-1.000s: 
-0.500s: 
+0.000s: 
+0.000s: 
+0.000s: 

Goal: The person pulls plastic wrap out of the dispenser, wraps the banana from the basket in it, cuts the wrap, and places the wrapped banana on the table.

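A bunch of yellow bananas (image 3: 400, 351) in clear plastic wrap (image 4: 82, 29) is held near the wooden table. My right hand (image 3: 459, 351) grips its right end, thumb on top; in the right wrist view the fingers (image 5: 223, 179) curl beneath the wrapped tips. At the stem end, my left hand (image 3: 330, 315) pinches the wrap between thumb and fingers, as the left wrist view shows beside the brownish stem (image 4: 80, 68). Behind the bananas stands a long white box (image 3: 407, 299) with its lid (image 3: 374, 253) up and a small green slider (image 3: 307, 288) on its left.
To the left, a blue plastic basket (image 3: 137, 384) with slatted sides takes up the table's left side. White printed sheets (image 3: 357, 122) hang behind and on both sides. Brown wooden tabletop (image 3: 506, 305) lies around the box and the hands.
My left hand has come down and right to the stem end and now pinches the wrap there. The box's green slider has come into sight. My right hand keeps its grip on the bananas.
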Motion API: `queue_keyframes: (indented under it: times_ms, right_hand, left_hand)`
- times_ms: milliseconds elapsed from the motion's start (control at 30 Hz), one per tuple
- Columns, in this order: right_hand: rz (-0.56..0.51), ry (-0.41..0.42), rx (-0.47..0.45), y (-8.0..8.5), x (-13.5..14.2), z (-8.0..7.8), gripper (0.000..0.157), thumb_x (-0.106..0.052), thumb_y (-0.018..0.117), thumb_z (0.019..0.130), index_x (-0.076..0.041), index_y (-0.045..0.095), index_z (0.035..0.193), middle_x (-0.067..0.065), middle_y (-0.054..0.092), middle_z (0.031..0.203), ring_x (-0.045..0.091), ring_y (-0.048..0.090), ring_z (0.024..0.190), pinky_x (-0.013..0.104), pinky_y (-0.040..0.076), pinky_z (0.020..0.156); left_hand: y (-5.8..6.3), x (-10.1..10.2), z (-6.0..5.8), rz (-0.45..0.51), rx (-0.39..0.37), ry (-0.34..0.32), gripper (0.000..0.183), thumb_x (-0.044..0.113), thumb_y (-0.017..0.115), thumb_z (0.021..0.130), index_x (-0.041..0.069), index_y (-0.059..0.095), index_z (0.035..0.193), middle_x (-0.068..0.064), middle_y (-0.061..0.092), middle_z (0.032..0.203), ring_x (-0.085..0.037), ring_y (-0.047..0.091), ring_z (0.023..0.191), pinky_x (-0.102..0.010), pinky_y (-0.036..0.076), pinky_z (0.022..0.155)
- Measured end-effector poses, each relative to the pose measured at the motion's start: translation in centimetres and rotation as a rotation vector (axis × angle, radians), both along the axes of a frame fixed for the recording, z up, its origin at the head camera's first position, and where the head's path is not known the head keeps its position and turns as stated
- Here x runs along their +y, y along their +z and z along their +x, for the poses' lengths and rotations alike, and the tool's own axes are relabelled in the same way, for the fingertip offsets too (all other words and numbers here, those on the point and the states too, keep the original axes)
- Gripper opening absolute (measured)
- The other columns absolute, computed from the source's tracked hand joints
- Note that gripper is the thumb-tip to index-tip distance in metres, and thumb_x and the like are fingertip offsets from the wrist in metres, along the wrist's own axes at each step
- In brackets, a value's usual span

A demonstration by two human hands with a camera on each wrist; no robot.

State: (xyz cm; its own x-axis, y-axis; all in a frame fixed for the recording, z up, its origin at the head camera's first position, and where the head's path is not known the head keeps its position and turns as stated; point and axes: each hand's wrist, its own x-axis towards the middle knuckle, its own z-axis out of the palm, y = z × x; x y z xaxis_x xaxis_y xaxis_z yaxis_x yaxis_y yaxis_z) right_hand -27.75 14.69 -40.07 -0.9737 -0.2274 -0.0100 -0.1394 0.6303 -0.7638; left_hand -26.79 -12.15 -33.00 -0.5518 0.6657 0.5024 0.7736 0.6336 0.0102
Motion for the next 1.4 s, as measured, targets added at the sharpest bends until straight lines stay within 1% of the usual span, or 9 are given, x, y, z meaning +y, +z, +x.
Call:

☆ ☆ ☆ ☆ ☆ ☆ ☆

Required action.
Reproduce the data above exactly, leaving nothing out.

Written answer.
-1.000s: 
-0.500s: 
+0.000s: 
+0.000s: 
+0.000s: 

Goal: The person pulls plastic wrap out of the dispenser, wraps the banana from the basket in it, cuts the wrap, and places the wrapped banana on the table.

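A bunch of yellow bananas (image 3: 400, 351) in clear plastic wrap (image 4: 82, 29) is held near the wooden table. My right hand (image 3: 459, 351) grips its right end, thumb on top; in the right wrist view the fingers (image 5: 223, 179) curl beneath the wrapped tips. At the stem end, my left hand (image 3: 330, 315) pinches the wrap between thumb and fingers, as the left wrist view shows beside the brownish stem (image 4: 80, 68). Behind the bananas stands a long white box (image 3: 407, 299) with its lid (image 3: 374, 253) up and a small green slider (image 3: 307, 288) on its left.
To the left, a blue plastic basket (image 3: 137, 384) with slatted sides takes up the table's left side. White printed sheets (image 3: 357, 122) hang behind and on both sides. Brown wooden tabletop (image 3: 506, 305) lies around the box and the hands.
My left hand has come down and right to the stem end and now pinches the wrap there. The box's green slider has come into sight. My right hand keeps its grip on the bananas.
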Motion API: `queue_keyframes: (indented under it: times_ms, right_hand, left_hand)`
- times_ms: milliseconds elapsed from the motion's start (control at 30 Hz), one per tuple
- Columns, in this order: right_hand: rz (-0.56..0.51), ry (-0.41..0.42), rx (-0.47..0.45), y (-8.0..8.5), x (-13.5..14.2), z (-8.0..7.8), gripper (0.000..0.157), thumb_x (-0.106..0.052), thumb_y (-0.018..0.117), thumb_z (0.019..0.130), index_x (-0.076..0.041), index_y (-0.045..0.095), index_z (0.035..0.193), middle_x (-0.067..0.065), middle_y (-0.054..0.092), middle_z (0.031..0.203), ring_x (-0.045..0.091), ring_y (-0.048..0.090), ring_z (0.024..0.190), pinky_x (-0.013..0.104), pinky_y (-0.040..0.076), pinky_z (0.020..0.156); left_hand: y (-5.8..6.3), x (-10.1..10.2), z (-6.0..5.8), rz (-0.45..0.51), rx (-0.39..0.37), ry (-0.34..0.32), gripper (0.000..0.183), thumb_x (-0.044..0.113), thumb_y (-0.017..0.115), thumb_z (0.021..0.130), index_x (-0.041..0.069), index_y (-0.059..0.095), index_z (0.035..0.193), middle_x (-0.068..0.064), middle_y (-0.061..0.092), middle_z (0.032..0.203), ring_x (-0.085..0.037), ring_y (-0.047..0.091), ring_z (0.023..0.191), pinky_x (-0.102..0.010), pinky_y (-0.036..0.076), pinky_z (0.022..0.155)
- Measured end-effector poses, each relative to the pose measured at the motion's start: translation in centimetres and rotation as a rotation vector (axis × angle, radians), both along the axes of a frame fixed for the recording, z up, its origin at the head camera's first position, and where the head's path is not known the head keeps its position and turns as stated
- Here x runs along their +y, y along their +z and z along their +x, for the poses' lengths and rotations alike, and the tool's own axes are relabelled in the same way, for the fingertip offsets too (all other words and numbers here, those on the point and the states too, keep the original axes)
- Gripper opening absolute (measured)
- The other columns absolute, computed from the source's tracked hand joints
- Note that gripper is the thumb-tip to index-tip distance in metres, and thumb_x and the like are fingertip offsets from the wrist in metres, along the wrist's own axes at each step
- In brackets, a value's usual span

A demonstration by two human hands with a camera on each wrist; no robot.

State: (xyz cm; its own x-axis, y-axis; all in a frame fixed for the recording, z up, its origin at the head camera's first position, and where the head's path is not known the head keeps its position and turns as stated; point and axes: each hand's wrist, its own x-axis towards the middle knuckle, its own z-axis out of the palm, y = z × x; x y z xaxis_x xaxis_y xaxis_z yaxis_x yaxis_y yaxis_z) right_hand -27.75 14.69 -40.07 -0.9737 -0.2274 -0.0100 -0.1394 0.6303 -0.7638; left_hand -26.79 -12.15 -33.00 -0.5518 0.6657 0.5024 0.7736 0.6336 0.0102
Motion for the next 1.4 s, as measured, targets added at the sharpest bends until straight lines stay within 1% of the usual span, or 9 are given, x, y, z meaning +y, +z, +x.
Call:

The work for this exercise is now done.